GPS and PNT experts react to Ligado decision

April 22, 2020  - By

Leaders in the GNSS/PNT community are reacting to the Federal Communications Commission (FCC) decision to approve an order to allow Ligado Networks to deploy a low-power nationwide 5G network. The departments of Defense and Transportation have criticized the decision, concerned about interference with GPS signals.

Below are statements we have received from our readers.

Logan Scott, LS Consulting

Photo: Logan Scott

Logan Scott

Spectrum regulation is much like land use zoning in that certain services are kept separate so as to avoid disturbing the neighbors. The FCC has in effect allowed Ligado to build an outdoor concert venue next to a monastery and by way of compensation, they offer free earplugs. GPS / GNSS signals are extremely weak and the receivers are extremely sensitive. To give some perspective, by the time they get to the GPS receiver, GPS signals are about a factor of 20 less powerful than cosmic background noise. Ligado’s spectrum is/was licensed for mobile satellite services (MSS) and so was not likely to interfere with GPS.

With their new, and much more valuable license, Ligado now has a legal right to build a terrestrial cellular service. Exhaustive testing over the last 10 years has repeatedly demonstrated that such a system will interfere with high precision GPS/GNSS receivers used in surveying, timing, and earth observation. The DoD has also made strong claims that such a system will cause harm to their systems. In all cases, the effect is much like riding a bicycle at night. You can see fine until someone comes around the corner with the high beams on and blinds you.

The FCC has in effect allowed Ligado to build an outdoor concert venue next to a monastery and by way of compensation, they offer free earplugs.
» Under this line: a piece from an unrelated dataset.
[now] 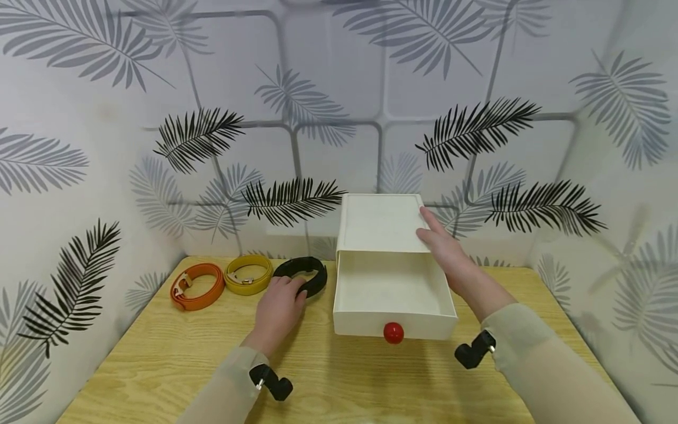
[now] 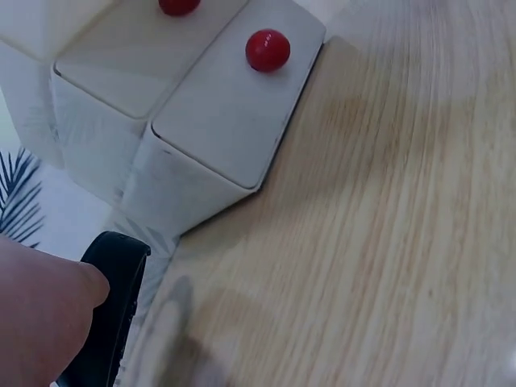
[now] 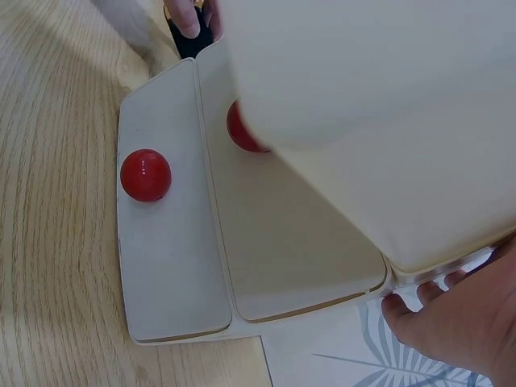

In their earlier filings, Ligado had asked for permission to transmit at a power level of 1500 Watts. In an amazing piece of legerdemain, they convinced the FCC, but not the DoT or DoD, that by reducing transmit powers to 10 Watts, there would be no harm. This is a stunningly erroneous claim. As you lower the transmit power, you need many more cellular basestations to cover a given area. To use an analogy from my backyard, I can install one high flow sprinkler head to cover the entire yard or a bunch of low flow heads, each covering a small portion. Either way, the grass doesn’t care about anything other than inches of water and I’m gonna get wet if I run across the yard. Ligado’s core argument is equally wet. Nonetheless, it has great appeal to people who don’t understand how cellular systems work.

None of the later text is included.